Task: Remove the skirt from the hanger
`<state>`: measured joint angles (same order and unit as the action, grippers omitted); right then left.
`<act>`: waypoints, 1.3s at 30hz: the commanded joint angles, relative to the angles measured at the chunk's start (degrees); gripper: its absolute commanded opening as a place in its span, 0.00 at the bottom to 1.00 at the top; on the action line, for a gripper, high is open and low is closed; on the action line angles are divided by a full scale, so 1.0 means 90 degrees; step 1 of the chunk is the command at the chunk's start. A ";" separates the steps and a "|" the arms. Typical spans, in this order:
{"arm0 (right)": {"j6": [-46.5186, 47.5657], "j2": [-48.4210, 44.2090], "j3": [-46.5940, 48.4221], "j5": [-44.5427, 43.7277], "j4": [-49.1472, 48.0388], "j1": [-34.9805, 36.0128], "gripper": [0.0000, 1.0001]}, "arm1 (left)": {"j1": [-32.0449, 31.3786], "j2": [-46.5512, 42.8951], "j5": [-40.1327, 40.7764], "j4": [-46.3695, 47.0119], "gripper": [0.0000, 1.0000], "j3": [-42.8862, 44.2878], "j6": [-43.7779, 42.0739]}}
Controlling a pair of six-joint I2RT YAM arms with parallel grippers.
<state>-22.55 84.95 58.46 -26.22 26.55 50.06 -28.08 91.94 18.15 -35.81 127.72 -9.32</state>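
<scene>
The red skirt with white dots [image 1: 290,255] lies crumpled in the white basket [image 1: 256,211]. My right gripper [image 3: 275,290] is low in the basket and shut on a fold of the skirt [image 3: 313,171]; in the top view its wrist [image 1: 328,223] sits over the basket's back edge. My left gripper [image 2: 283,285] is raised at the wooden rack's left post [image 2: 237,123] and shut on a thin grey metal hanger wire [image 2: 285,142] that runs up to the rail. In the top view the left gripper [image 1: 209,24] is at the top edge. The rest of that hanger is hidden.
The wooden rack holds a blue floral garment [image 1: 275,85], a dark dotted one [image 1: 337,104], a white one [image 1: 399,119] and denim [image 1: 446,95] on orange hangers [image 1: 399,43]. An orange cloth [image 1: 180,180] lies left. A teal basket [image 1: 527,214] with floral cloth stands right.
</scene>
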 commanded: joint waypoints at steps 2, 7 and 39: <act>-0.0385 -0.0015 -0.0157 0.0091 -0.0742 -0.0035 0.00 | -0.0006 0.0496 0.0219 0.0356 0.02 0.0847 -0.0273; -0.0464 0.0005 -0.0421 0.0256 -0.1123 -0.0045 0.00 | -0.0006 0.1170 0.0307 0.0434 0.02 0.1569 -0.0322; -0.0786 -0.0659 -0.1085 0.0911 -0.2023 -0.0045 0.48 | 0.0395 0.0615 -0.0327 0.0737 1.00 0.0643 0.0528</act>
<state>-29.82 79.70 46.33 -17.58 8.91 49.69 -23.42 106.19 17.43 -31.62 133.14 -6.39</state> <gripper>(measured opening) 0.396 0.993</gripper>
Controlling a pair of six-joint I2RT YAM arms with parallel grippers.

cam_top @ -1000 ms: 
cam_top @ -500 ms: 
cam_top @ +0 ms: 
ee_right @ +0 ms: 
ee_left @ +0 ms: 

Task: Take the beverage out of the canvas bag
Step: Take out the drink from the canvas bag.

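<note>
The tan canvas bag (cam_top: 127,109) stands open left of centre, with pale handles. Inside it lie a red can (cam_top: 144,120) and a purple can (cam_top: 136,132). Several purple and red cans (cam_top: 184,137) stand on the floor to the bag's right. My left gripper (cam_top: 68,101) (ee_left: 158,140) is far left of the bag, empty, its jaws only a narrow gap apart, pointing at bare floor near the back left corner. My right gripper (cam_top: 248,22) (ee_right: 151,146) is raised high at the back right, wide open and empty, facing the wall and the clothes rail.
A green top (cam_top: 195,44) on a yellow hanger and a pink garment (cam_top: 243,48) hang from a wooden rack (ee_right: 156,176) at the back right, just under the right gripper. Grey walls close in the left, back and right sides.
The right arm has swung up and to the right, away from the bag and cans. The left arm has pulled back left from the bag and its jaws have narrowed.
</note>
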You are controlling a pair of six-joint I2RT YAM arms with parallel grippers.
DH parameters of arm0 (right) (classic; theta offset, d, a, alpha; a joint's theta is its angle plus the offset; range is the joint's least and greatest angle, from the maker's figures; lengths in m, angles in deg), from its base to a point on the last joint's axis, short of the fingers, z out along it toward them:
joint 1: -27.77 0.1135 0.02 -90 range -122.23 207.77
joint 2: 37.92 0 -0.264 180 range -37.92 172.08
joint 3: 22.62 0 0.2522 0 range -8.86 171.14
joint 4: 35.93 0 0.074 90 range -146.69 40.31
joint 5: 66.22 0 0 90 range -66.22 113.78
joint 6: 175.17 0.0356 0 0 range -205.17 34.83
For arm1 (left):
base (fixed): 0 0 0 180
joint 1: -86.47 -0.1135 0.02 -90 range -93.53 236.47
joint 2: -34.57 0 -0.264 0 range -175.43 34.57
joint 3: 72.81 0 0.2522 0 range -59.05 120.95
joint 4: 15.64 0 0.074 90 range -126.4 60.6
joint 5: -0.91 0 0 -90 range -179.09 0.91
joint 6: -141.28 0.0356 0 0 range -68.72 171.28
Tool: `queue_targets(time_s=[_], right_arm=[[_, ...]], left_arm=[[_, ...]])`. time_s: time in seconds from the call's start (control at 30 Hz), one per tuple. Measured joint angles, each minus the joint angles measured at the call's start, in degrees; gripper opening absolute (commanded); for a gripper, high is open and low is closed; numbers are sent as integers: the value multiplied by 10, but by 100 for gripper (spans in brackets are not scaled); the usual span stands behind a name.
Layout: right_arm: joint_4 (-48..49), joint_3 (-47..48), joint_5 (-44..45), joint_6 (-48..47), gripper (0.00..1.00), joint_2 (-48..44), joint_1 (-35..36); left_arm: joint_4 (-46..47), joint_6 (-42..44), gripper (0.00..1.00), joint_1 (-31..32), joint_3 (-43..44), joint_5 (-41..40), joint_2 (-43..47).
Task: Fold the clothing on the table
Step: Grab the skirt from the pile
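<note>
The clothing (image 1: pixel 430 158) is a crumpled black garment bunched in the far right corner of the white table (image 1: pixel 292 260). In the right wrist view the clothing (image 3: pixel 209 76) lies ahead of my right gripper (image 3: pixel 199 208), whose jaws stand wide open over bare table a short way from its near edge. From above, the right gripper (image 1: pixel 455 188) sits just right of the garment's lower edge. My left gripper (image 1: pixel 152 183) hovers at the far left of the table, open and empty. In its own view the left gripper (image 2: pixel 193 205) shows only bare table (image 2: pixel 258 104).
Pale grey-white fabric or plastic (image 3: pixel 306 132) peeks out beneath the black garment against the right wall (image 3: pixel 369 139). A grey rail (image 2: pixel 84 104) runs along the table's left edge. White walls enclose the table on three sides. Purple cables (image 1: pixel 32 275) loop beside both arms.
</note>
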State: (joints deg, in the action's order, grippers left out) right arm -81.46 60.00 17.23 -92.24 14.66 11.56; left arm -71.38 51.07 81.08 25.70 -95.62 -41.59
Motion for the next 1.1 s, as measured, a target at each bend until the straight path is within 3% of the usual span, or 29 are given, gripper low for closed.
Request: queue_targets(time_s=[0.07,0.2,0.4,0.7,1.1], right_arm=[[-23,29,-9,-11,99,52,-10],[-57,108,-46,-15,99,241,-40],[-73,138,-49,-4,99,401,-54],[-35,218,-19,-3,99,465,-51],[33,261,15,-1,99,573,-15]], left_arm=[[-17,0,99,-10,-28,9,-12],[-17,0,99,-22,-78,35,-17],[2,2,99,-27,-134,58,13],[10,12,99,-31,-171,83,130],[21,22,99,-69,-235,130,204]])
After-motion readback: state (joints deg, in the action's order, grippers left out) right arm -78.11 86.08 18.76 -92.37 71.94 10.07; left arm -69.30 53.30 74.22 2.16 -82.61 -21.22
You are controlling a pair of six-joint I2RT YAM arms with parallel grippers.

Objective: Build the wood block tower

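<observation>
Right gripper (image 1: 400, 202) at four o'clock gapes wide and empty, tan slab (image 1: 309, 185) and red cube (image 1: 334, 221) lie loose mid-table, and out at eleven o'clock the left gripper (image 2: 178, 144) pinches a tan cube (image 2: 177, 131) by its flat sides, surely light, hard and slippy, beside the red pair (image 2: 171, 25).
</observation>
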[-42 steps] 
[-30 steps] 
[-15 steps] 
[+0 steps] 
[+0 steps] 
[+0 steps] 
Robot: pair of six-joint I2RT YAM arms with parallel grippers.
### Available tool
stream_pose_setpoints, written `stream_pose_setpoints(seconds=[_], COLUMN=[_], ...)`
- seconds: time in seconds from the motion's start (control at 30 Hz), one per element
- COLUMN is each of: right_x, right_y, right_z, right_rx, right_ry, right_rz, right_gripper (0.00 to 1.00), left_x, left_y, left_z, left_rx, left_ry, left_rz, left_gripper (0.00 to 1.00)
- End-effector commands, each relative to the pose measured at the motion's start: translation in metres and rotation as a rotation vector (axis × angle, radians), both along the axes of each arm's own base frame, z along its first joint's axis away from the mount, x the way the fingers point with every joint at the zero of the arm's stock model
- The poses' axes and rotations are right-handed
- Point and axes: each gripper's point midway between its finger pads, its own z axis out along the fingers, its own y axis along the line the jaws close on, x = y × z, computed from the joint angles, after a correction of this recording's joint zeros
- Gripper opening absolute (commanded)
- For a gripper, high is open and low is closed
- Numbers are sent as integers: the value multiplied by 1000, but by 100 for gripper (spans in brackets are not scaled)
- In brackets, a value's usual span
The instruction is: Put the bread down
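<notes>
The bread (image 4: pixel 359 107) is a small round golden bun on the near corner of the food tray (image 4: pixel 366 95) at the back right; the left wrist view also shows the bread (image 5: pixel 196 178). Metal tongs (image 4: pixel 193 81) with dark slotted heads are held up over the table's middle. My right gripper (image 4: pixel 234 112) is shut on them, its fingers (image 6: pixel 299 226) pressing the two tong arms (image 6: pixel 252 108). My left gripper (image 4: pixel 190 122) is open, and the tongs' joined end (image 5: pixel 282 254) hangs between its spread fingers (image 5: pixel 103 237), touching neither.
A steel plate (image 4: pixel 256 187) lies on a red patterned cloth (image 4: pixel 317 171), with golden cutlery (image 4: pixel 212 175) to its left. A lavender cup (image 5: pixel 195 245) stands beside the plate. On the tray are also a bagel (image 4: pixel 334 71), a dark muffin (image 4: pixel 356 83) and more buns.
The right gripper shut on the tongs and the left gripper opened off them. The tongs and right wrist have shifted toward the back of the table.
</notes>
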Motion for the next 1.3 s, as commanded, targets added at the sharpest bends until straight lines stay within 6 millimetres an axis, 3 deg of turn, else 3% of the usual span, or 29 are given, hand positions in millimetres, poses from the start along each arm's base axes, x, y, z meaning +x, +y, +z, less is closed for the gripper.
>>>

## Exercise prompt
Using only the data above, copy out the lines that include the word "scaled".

## Reply
Tool: `queue_targets(time_s=[_], right_arm=[[_, ...]], left_arm=[[_, ...]])`. time_s: time in seconds from the call's start (control at 30 Hz), one per tuple. Measured joint angles, each minus the joint angles measured at the call's start, in degrees; gripper opening absolute (commanded); for a gripper, high is open and low is closed; numbers are sent as integers: the value multiplied by 10, but by 100 for gripper (spans in brackets are not scaled); the usual span stands behind a name.
- Numbers are sent as integers: the value multiplied by 1000, but by 100 for gripper (spans in brackets are not scaled)

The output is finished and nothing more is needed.